Lambda Cold Starts - Andrew Gilliland

Cold starts are the most discussed Lambda limitation. A cold start is what happens when Lambda has no warm execution environment available and has to build one from scratch before running your code. Understanding what that actually involves - and where the time goes - makes it a lot easier to know when to care and what to do about it.

This article breaks down the three phases of a cold start, shows how to measure yours with X-Ray and CloudWatch Logs Insights, and covers every meaningful mitigation: leaner packages, better init patterns, and provisioned concurrency.

What Happens During a Cold Start

Every Lambda invocation runs inside an execution environment - a lightweight micro-VM running on AWS’s Firecracker hypervisor. On a warm invocation, that environment already exists and Lambda just calls your handler. On a cold start, Lambda has to create the environment first. That creation happens in three sequential phases.

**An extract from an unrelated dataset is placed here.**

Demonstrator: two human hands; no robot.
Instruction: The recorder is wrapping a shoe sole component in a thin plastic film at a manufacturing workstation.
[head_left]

Phase 1: Container init. AWS provisions the micro-VM, sets up the execution environment filesystem, and downloads your deployment package (ZIP or container image) from S3 or ECR. This phase is entirely under AWS’s control - you can’t speed it up directly, but smaller packages download faster.

Phase 2: Runtime init. AWS starts the language runtime. For Python, this means launching the Python interpreter and loading Lambda’s runtime bootstrap. For compiled languages like Java, this is where the JVM starts - which is why Java cold starts are notoriously slow compared to Python and Node.js.

Phase 3: Function init. AWS executes all code outside your handler function. Every import at the top of your file, every module-level variable, every connection or model you initialize at the global scope - it all runs here. This is the phase you have the most control over.

import boto3          # ← runs during function init
import pandas as pd   # ← runs during function init (slow)

s3 = boto3.client("s3")   # ← runs during function init
df = pd.read_csv("data.csv")  # ← runs during function init

def handler(event, context):
    # ← only code here runs on warm invocations
    pass

After all three phases complete, Lambda calls your handler. The total time from “no environment exists” to “handler starts running” is the cold start duration. On warm invocations, phases 1–3 are skipped entirely.

What Triggers a Cold Start

Cold starts don’t happen on every request. They happen in four situations:

First invocation. When no execution environment exists yet - the function just deployed or hasn’t been invoked recently.

Scaling out. Lambda runs concurrent invocations in separate environments. If your function is already handling 10 requests and an 11th arrives simultaneously, Lambda spins up a new environment for it. That 11th invocation gets a cold start even if the others are warm.

After an idle period. Lambda recycles execution environments that haven’t been used recently. The exact window isn’t documented, but environments typically stay warm for 5–15 minutes of inactivity. After that, the next invocation starts cold.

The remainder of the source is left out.